The larger point of the case is that the Federal Circuit has surrendered in the subject matter war. For several years, a number of Federal Circuit judges tried to resist the Supreme Court, arguing for the longstanding approach of letting almost everything in under section 101’s hurdle and leaving the real scrutiny to sections 102 (novelty) and 103 (obviousness). But the Supreme Court has now said unanimously in three different contexts—medical methods (Mayo), genes (Myriad), and computerized business methods (Alice)—that section 101 has to be taken seriously as an initial and significant criterion. The Federal Circuit seems finally to have abandoned the fight.
Practical Implications for Life Sciences
- The business method cases make the critical legal point that computerized versions of established processes should not be patentable. Simply making a calculation or other process faster and more efficient is not enough. Instead, the computerized process must be solving a technological or other tangible problem.
- This poses a particular barrier to patenting analytical methods in bioinformatics. From the law’s perspective, a statistical analysis—however complex or innovative—is an abstract idea or law, and probably also involves laws of nature. Thus, to be patentable subject method the new method must do more than simply automate or accelerate the analysis.
- To reinforce the previous point: algorithms by themselves—again, however complex or innovative—are always treated as laws of nature. This means that the creation of a new bioinformatics algorithm cannot, in and of itself, lead to a patentable invention.
- It is very difficult to envision a new method of data analysis that will clear the new and significantly higher subject matter bar.
- Ariosa v. Sequenom makes the broader point that the bar is also higher for other methods of diagnosis or analysis of medical data. Judge Linn’s effort to distinguish that case from Mayo seemed persuasive, but in the end he could not even persuade himself.

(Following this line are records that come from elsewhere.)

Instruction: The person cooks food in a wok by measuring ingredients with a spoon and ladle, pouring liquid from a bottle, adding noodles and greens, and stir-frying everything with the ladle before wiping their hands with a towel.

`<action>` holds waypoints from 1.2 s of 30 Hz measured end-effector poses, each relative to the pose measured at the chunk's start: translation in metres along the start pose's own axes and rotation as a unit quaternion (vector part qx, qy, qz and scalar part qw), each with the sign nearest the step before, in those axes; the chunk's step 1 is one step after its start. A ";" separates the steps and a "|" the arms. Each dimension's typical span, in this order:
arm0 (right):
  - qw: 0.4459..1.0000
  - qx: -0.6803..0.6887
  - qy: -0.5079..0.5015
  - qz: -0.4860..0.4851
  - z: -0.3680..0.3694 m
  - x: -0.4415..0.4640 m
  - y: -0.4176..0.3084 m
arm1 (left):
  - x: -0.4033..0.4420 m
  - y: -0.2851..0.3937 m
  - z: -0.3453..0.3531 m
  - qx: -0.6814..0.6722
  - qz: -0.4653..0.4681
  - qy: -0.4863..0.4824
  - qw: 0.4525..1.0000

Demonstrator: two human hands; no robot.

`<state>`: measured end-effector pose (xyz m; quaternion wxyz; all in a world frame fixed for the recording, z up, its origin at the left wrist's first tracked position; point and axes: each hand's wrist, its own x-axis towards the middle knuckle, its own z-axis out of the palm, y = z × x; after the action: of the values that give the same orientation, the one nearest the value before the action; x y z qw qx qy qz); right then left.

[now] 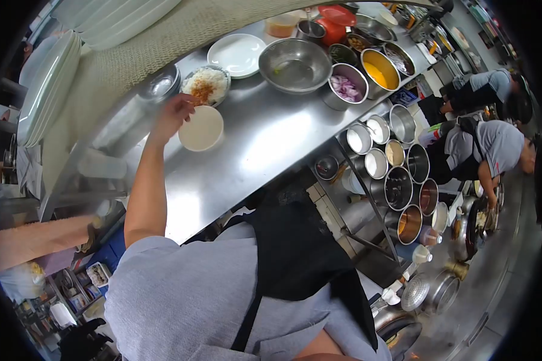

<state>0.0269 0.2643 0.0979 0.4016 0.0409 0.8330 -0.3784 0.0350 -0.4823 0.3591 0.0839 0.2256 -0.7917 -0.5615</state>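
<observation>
My left hand [174, 118] reaches over the steel counter, fingers bent and drawn together at the tips. Whatever is between them, if anything, is too small to make out. Just beyond the fingertips stands a bowl [208, 78] of white shredded food with a reddish-brown powder on top. Close to the hand on the near side is a round pale tub [201, 129], whose contents I cannot identify. The fingers come near its rim; whether they touch it I cannot tell. My right hand is out of view.
Behind the bowl are a white plate [236, 55] and a large steel bowl [295, 65]. Pots of sliced purple onion [346, 88] and yellow liquid [380, 69] follow. Several steel containers fill a lower rack [397, 186]. Two people work at the right; stacked plates [48, 90] stand at upper left.
</observation>
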 end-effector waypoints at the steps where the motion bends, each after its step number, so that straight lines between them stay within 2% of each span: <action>1: 0.999 -0.012 -0.012 -0.038 0.006 0.014 -0.003 | 0.009 -0.016 -0.015 -0.022 -0.012 0.043 0.999; 2: 0.995 -0.014 -0.027 -0.090 0.013 0.030 -0.007 | 0.015 -0.030 -0.026 -0.043 -0.021 0.085 0.995; 3: 0.989 -0.014 -0.038 -0.142 0.017 0.044 -0.011 | 0.020 -0.043 -0.034 0.018 -0.054 0.127 0.990; 4: 0.980 -0.013 -0.046 -0.194 0.020 0.057 -0.015 | 0.024 -0.051 -0.035 0.015 -0.054 0.127 0.990; 6: 0.969 -0.009 -0.058 -0.239 0.017 0.072 -0.030 | 0.019 -0.068 -0.028 0.034 -0.121 0.122 0.984; 7: 0.966 -0.010 -0.063 -0.250 0.012 0.079 -0.042 | 0.014 -0.081 -0.020 0.027 -0.126 0.122 0.984; 9: 0.988 -0.022 -0.081 -0.126 -0.007 0.055 -0.129 | -0.001 -0.108 -0.005 0.016 -0.071 0.104 0.992; 10: 0.995 -0.026 -0.093 -0.007 -0.011 0.049 -0.175 | -0.009 -0.113 -0.002 0.014 -0.040 0.096 0.994; 11: 0.995 -0.027 -0.092 -0.007 -0.015 0.056 -0.190 | -0.018 -0.108 0.001 0.012 -0.040 0.096 0.994; 13: 0.997 0.010 -0.047 0.062 -0.025 0.065 -0.207 | -0.039 -0.094 0.014 -0.043 -0.107 0.082 0.990; 18: 0.997 0.035 -0.058 0.025 -0.024 0.086 -0.217 | -0.072 -0.091 0.035 -0.034 -0.109 0.054 0.992; 21: 0.997 -0.006 -0.077 0.013 -0.003 0.086 -0.212 | -0.078 -0.089 0.040 -0.022 -0.104 0.035 0.994; 23: 0.986 -0.108 -0.117 -0.042 0.010 0.090 -0.190 | -0.077 -0.083 0.040 -0.008 -0.104 0.031 0.994; 24: 0.986 -0.107 -0.115 -0.046 0.010 0.088 -0.188 | -0.072 -0.084 0.037 -0.007 -0.100 0.033 0.994; 26: 0.976 -0.142 -0.164 -0.008 0.016 0.066 -0.202 | -0.059 -0.089 0.028 -0.067 -0.119 0.025 0.990; 27: 0.981 -0.101 -0.162 -0.019 0.016 0.067 -0.187 | -0.049 -0.091 0.024 -0.066 -0.118 0.021 0.991; 29: 0.981 -0.133 -0.139 -0.018 0.010 0.059 -0.185 | -0.020 -0.094 0.018 -0.184 -0.213 0.129 0.951; 31: 0.980 -0.163 -0.111 -0.017 0.003 0.052 -0.184 | 0.008 -0.099 0.016 -0.223 -0.226 0.150 0.936; 33: 0.986 -0.117 -0.100 0.065 -0.004 0.055 -0.176 | 0.037 -0.122 0.016 -0.286 -0.228 0.170 0.915; 34: 0.987 -0.113 -0.095 0.064 -0.005 0.055 -0.176 | 0.045 -0.123 0.018 -0.287 -0.224 0.165 0.917; 36: 0.993 -0.021 -0.068 0.092 -0.008 0.056 -0.174 | 0.059 -0.125 0.021 -0.263 -0.233 0.177 0.919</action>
<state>-0.0802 0.1326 0.1660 0.4912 0.0832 0.8040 -0.3246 0.0080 -0.5246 0.2291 0.1452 0.4694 -0.5130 -0.7039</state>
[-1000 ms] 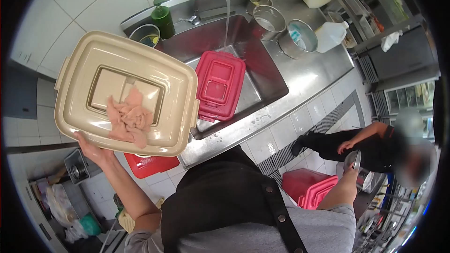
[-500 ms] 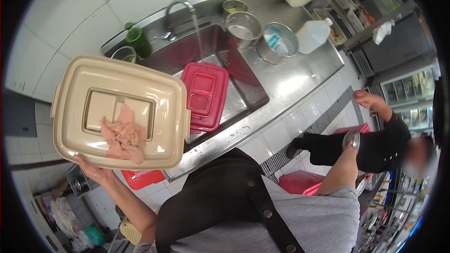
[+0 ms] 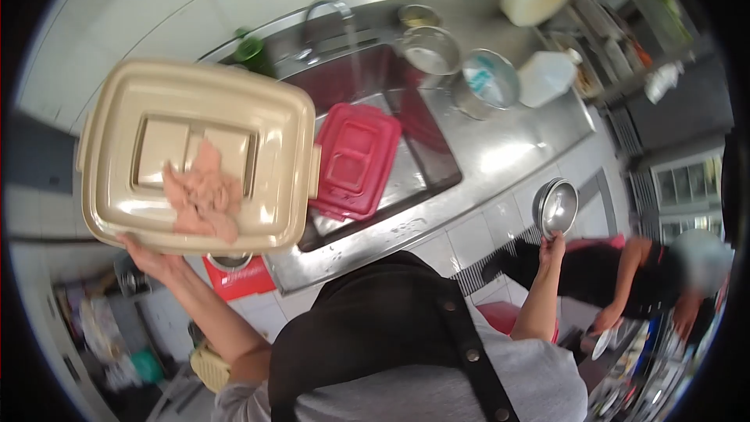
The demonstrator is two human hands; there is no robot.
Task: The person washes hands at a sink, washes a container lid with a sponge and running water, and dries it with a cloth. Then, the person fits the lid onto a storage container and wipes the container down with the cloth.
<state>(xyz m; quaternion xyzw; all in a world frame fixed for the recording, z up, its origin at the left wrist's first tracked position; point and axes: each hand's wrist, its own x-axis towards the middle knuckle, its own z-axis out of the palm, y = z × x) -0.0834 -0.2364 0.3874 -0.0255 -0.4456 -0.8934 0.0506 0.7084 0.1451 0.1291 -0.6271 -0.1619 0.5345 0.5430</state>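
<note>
My left hand [image 3: 152,258] grips the near edge of a beige plastic lid [image 3: 199,230], held up left of the sink. On the lid lies a crumpled pink cloth [image 3: 205,195]. Out to the right, my right hand [image 3: 553,245] is closed on the rim of round metal bowls [image 3: 559,209], which look nested and hang over the floor. A dark red lid [image 3: 355,164] rests in the sink [image 3: 422,137], beside the running tap [image 3: 328,8].
Metal pots [image 3: 486,82] and a white jug [image 3: 548,78] stand on the steel counter [image 3: 508,141]. A green bottle [image 3: 251,53] is behind the beige lid. At the right, a co-worker in dark clothes [image 3: 586,273] stands close by. A red item [image 3: 246,281] sits low, left of the counter.
My right hand has swung the metal bowls forward, toward the counter. The beige lid is still in my left hand, slightly higher in view. The co-worker's raised arm has come down.
</note>
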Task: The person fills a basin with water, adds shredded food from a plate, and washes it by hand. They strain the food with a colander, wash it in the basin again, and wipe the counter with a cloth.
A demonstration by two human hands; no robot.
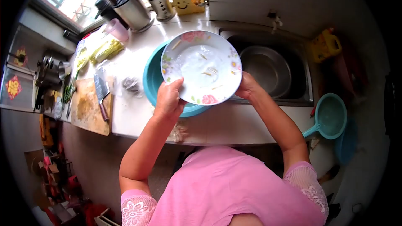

These developments could be bad news or good, depending on who you are. If your business model depends on having exclusive rights to an analytical or medical method, the news is bad. Such method patents will be extremely hard to get, and existing patents may be invalidated if you sue someone for infringement. (An infringement defendant can defend itself by arguing that it is not actually infringing the patent, or by proving that the plaintiff’s patent was wrongly issued and is invalid.) But for those whose business or research may be threatened by these kinds of patents held by others, the news is all good. Patentees will be less likely to sue for infringement, and those who do get sued will have a clear avenue of defense.